Comme toujours, j'avais passé un temps bien trop conséquent à me maquiller, de façon à ce que les gens s'attardent plus sur le rouge vif appliqué sur mes lèvres qu'à la tristesse qu'ils auraient pu lire dans mes yeux.

J'aperçus le véhicule à travers la fenêtre du séjour, je fus tétanisée, incapable de faire un pas de plus. Le chauffeur du VSL m'envoya alors un SMS, auquel je répondis par un message d'excuse lui précisant que j'étais malade, un événement qui se reproduisit quatre fois encore cette semaine-là.

Une éducatrice du service de jour appela mon père, ses paroles étaient les mêmes que la juge aux affaires familiales, me placée en foyer ou en famille d'accueil si je n'y retournai pas rapidement.

Plusieurs mois défilaient pourtant avant qu'une décision ne soit prise. Les vautours volaient apparemment au-dessus d'autres proies, momentanément du moins.

Mes seules paroles durant cette période sont de banales politesses à l'égard de celui qui m'a vu naître. Les volets fermés en permanence, je n'ai plus aucune notion de l'heure, de l'actualité ou de la météo.

Cela ne me ressemble pas mais je me laisse complètement aller, physiquement, intellectuellement.

Je suis cependant consciente de la réalité, je suis abimée, plus qu'auparavant.

Comme si tout ce à quoi j'avais fais face depuis l'enfance me submergeait tout à coup, il fallait que toutes les émotions que j'avais intériorisées jusqu'à présent s'autorisent à se libérer enfin.

Il est normal et surtout bénéfique de tomber, il faudrait que nous soyons plus bienveillants envers nous-mêmes, que nous nous laissions le droit d'échouer, de se casser la figure parfois.

La véritable force ne réside pas dans le fait de ne pas pleurer de faire semblant d'être heureux, mais dans l'art de se battre, contre ses démons, ses failles et se relever peu importe le temps que cela demande et les plaies en pleine cicatrisation.

Nous aimerions tous avoir assez de recul pour agir ainsi, à l'époque que je fus incapable de raisonner de cette manière.

Je me sentais sur un fil, penchant plus près du vide que vers la vie, il aurait suffit d'une infime brise pour m'abattre, j'ai eu la chance d'être retenue par un baudrier.
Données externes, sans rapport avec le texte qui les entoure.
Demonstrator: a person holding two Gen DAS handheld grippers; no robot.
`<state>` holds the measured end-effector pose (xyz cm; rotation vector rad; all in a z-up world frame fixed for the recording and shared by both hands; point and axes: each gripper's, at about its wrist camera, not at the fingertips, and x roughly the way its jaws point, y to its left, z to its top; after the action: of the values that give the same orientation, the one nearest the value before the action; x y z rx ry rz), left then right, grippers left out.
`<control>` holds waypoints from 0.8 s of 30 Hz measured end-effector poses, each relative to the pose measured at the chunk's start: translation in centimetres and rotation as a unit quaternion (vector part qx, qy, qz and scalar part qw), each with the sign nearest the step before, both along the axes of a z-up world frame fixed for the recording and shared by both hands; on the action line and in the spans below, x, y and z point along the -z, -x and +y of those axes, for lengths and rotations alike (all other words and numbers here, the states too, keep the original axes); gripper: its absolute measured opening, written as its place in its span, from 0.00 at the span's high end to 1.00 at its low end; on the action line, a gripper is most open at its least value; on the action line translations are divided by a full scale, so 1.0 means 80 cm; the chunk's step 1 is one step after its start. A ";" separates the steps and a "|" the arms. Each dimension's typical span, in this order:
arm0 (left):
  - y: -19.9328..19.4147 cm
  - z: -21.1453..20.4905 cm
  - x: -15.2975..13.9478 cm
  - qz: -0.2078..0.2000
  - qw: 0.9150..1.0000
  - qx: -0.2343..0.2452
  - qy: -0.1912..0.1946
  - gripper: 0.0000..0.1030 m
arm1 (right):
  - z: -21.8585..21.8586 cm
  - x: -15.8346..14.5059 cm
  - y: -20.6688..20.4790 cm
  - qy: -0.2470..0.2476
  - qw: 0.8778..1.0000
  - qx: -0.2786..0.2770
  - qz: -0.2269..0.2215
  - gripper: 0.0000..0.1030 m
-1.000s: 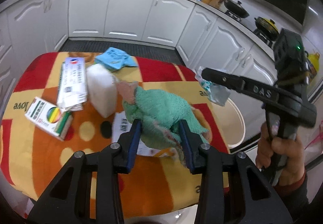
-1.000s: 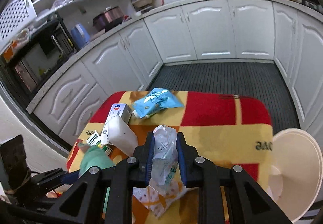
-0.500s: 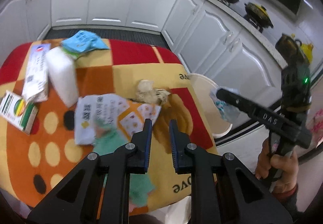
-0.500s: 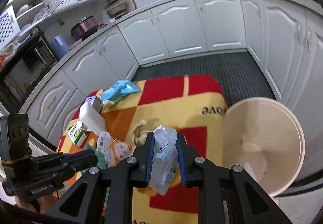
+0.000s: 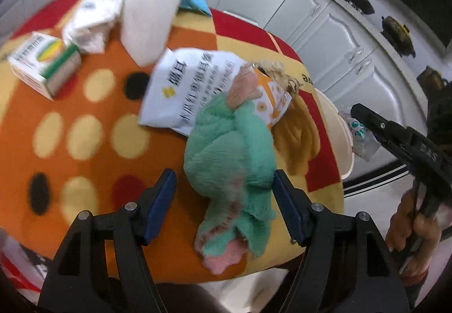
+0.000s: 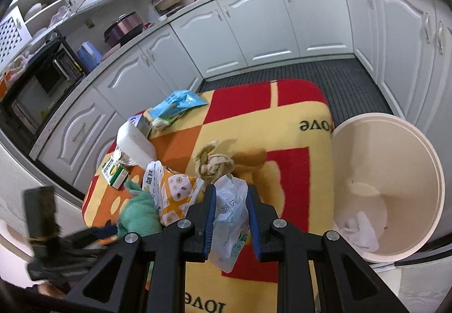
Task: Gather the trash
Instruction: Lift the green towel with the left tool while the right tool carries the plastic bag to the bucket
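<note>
A green cloth (image 5: 231, 143) with pink trim lies bunched near the front edge of the patterned table cover (image 5: 84, 126). My left gripper (image 5: 223, 194) hangs low over it with its jaws opening. The cloth lies between the blue pads, and the left pad stands clear of it. My right gripper (image 6: 230, 200) is shut on a clear printed plastic bag (image 6: 228, 217) above the table's right side, close to the cream bin (image 6: 423, 160). From the left wrist, that gripper (image 5: 364, 118) and its bag (image 5: 358, 135) sit by the bin's rim (image 5: 343, 143).
Trash lies on the table: a white and orange snack packet (image 5: 192, 87), crumpled tan paper (image 6: 212, 163), a white foam block (image 5: 147, 16), a medicine box (image 5: 42, 64), a blue packet (image 6: 175, 101). White crumpled paper lies in the bin. White cabinets curve around behind.
The left gripper let go of the green cloth, sank toward the table and spread its jaws around it. The right gripper carried the bag toward the bin and a little lower.
</note>
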<state>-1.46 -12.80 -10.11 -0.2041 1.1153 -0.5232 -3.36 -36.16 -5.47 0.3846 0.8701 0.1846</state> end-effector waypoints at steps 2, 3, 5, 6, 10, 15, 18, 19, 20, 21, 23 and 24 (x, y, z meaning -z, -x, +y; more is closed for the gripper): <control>0.000 -0.011 0.001 -0.014 1.000 0.014 -0.014 0.43 | 0.000 -0.002 0.003 0.003 1.000 0.000 -0.001 0.80; 0.001 -0.015 0.001 -0.017 0.999 0.024 -0.013 0.56 | -0.001 -0.003 0.005 0.003 1.000 0.002 -0.002 0.80; 0.005 -0.021 -0.004 -0.016 0.999 0.045 -0.015 0.70 | -0.006 -0.005 0.010 0.003 1.000 0.007 -0.005 0.80; 0.009 -0.024 -0.012 -0.029 0.998 0.048 -0.022 0.71 | -0.008 -0.006 0.012 0.002 1.000 0.010 -0.006 0.80; 0.019 -0.033 -0.046 -0.066 0.995 0.076 -0.024 0.72 | -0.020 -0.010 0.020 -0.003 1.000 0.021 -0.012 0.80; 0.016 -0.067 -0.075 -0.089 0.990 0.102 -0.031 0.72 | -0.034 -0.015 0.028 0.000 0.999 0.036 -0.019 0.80; 0.017 -0.088 -0.087 -0.101 0.988 0.116 -0.030 0.72 | -0.047 -0.018 0.035 0.005 0.998 0.051 -0.021 0.80; 0.017 -0.094 -0.090 -0.104 0.987 0.119 -0.030 0.72 | -0.052 -0.018 0.036 0.006 0.998 0.055 -0.021 0.80; 0.017 -0.106 -0.095 -0.112 0.985 0.127 -0.031 0.72 | -0.057 -0.018 0.038 0.008 0.998 0.061 -0.020 0.80; 0.017 -0.113 -0.099 -0.117 0.984 0.131 -0.032 0.72 | -0.062 -0.018 0.040 0.012 0.998 0.066 -0.019 0.80; 0.014 -0.131 -0.104 -0.123 0.982 0.138 -0.034 0.72 | -0.074 -0.019 0.044 0.022 0.996 0.079 -0.018 0.80; 0.011 -0.142 -0.105 -0.124 0.981 0.143 -0.035 0.72 | -0.081 -0.019 0.046 0.026 0.996 0.086 -0.017 0.80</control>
<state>-2.37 -24.18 -1.68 0.0842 0.9206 -0.7425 -7.04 -42.60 -3.97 0.4039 0.8030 0.0097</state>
Ridicule métaphore pour signifier que mon père m'a une fois de plus, sauvé la vie.

Âme vide, au bord du précipice mais soutenue malgré tout.
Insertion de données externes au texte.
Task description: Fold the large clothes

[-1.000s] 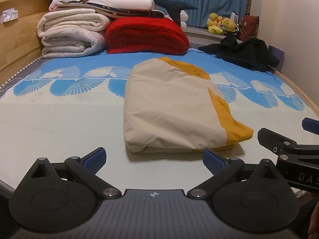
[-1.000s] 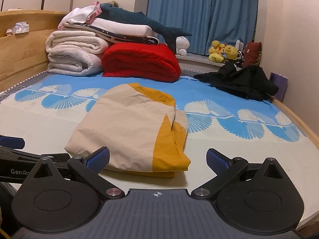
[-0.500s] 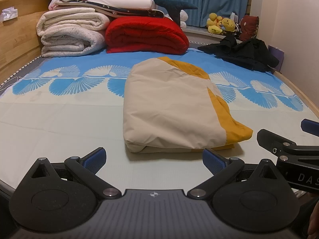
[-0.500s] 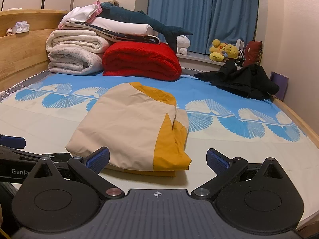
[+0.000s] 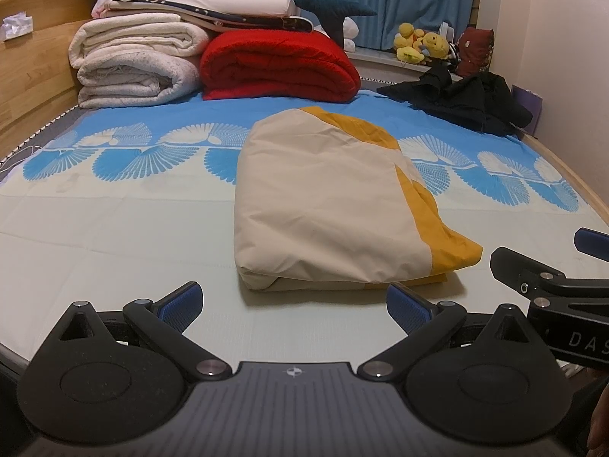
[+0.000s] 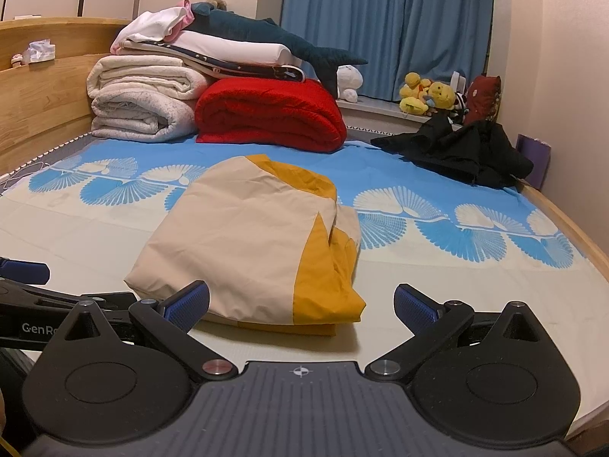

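A beige and mustard-yellow garment (image 5: 327, 205) (image 6: 259, 243) lies folded into a compact rectangle in the middle of the bed. My left gripper (image 5: 295, 301) hangs open just short of its near edge, nothing between the blue pads. My right gripper (image 6: 300, 301) is likewise open in front of the fold's yellow corner, and holds nothing. Each gripper shows at the edge of the other's view: the right one (image 5: 552, 266) at the right, the left one (image 6: 26, 278) at the left.
The bed sheet (image 5: 114, 228) is pale with blue fan patterns. Stacked white blankets (image 5: 137, 61), a red quilt (image 5: 281, 64) and a plush shark (image 6: 274, 38) fill the headboard end. A black heap of clothes (image 6: 460, 152) lies far right, near soft toys (image 6: 426, 95) and the wall.
Both grippers have drifted slightly, and the views shifted a little. The folded garment has not moved, and both grippers stay open.
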The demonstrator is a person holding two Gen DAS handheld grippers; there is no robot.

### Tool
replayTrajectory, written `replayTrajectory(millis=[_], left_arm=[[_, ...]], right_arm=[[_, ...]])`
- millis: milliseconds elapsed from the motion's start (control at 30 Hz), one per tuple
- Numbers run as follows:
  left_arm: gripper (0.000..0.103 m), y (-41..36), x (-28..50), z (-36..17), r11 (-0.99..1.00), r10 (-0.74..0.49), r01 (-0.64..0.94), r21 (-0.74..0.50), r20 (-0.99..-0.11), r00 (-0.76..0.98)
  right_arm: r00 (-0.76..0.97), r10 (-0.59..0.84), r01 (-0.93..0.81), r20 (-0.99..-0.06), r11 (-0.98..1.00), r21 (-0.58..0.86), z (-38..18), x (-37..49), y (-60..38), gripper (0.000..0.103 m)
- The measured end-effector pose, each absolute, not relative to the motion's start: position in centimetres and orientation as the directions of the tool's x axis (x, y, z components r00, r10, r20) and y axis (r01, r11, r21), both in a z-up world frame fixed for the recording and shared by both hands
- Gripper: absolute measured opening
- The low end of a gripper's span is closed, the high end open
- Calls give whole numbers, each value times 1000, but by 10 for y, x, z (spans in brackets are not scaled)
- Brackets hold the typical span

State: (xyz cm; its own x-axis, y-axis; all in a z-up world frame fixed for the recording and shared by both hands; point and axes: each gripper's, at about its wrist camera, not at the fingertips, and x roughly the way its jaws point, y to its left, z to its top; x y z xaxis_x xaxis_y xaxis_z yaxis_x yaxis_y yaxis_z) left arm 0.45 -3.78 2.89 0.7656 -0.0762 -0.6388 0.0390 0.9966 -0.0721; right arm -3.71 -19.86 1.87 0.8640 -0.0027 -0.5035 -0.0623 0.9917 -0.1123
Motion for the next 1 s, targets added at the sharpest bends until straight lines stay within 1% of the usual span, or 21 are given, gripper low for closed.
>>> replayTrajectory(millis=[1000], left_arm=[[102,-38,5,28,997,-77,39,-73,-641,764]], right_arm=[[862,-1,-63,-508,992,-110,19,-38,-200,102]])
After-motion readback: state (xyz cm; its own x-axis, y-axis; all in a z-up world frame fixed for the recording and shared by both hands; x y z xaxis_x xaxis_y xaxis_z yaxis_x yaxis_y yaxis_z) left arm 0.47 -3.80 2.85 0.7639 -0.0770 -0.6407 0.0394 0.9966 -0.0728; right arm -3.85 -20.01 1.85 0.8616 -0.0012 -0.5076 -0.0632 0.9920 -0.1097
Aujourd'hui j'ai appris à danser sur ce fil, avec mes quelques blessures couvertes de bandages, en vie, envie de me battre.

Les rapaces avaient fait leurs retours, ils avaient décidé que je devais une nouvelle fois aller entre ces murs dont je connaissais chaque détail, la même chambre que j'avais occupée durant deux mois.

L'hôpital psychiatrique, encore.

Dans ces pièces que je retrouve des bribes de souvenirs apparaissent, je me rappelle de ce jeune qui avait enfoncé son poing dans une télévision, de ces deux autres qui s'étaient battus dans le couloir, des distributions quotidiennes de médicaments, des bruits de coups contre les murs, de prénoms et d'anecdotes diverses.

Et de cette chambre d'isolement que je ne pourrai sans doute jamais oublier.

Outre les souvenirs qui réapparaissent d'un coup et s'imposent à moi, des visages me sont familiers, en effet certains étaient ceux que j'avais côtoyés pendant plusieurs semaines et d'autres venaient de l'hôpital de jour.

Après un mois le directeur de l'établissement m'indiquait qu'il souhaitait que je sorte de l'hospitalisation complète afin de retourner dans la structure de jour. Cependant la direction du service refusait catégoriquement qu'une sortie définitive ait lieue le week-end ou un vendredi.

Mon père était en déplacement professionnel, il rentrait justement le vendredi, les semaines sont passées et je suis finalement restée plus de trois mois.

Je tenais un journal dans lequel j'écrivais quotidiennement, objet dont il ne reste rien puisque je l'ai entièrement découpé quelques mois avant ma majorité.

Une manière de tourner la page, littéralement.